At midnight Mrs. Dan had remonstrated with her. "You must go home, Peggy dear," she said. "It is disgraceful for you to stay up so late. I went to bed at eight o'clock the night before I was married."
"And fell asleep at four in the morning," smiled Peggy.
"You are quite mistaken, my dear. I did not fall asleep at all. But I won't allow you to stop a minute longer. It puts rings under the eyes and sometimes they're red the morning after."
"Oh, you dear sweet philosopher," cried Peggy; "how wise you are. Do you think I need a beauty sleep?"
"I don't want you to be a sleepy beauty, that's all," retorted Mrs.
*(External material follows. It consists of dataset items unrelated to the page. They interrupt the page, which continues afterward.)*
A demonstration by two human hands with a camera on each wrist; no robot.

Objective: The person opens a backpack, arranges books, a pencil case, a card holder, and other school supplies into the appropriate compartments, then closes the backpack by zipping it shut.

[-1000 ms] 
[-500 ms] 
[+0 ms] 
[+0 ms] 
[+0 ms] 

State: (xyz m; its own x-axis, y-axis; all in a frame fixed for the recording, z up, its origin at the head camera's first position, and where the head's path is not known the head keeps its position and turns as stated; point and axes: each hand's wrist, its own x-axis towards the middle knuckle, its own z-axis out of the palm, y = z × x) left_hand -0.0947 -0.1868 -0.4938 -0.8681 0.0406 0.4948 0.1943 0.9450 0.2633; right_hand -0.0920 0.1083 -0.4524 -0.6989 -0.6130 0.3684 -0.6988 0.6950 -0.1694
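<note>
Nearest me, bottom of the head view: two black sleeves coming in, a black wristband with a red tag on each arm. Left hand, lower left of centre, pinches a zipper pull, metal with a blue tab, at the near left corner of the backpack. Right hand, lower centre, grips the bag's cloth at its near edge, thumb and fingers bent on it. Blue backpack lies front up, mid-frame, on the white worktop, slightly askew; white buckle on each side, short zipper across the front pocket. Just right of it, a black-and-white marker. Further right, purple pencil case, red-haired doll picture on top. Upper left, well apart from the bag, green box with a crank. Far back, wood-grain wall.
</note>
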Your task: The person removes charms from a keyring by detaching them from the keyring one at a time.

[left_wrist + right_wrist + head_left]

Dan.
Upon Monty's return from his trying hour with the lawyers, he had been besieged with questions, but he was cleverly evasive. Peggy alone was insistent; she had curbed her curiosity until they were on the way home, and then she implored him to tell her what had happened. The misery he had endured was as nothing to this reckoning with the woman who had the right to expect fair treatment. His duty was clear, but the strain had been heavy and it was not easy to meet it.
"Peggy, something terrible has happened," he faltered, uncertain of his course.
"Tell me everything, Monty, you can trust me to be brave."
"When I asked you to marry me," he continued gravely, "it was with the thought that I could give you everything to-morrow. I looked for a fortune. I never meant that you should marry a pauper."
"I don't understand. You tried to test my love for you?"
"No, child, not that. But I was pledged not to speak of the money I expected, and I wanted you so much before it came."
"And it has failed you?" she answered. "I can't see that it changes things. I expected to marry a pauper, as you call it. Do you think this could make a difference?"
"But you don't understand, Peggy. I haven't a penny in the world."
"You hadn't a penny when I accepted you," she replied. "I am not afraid. I believe in you. And if you love me I shall not give you up."
"Dearest!" and the carriage was at the door before another word was uttered. But Monty called to the coachman to drive just once around the block.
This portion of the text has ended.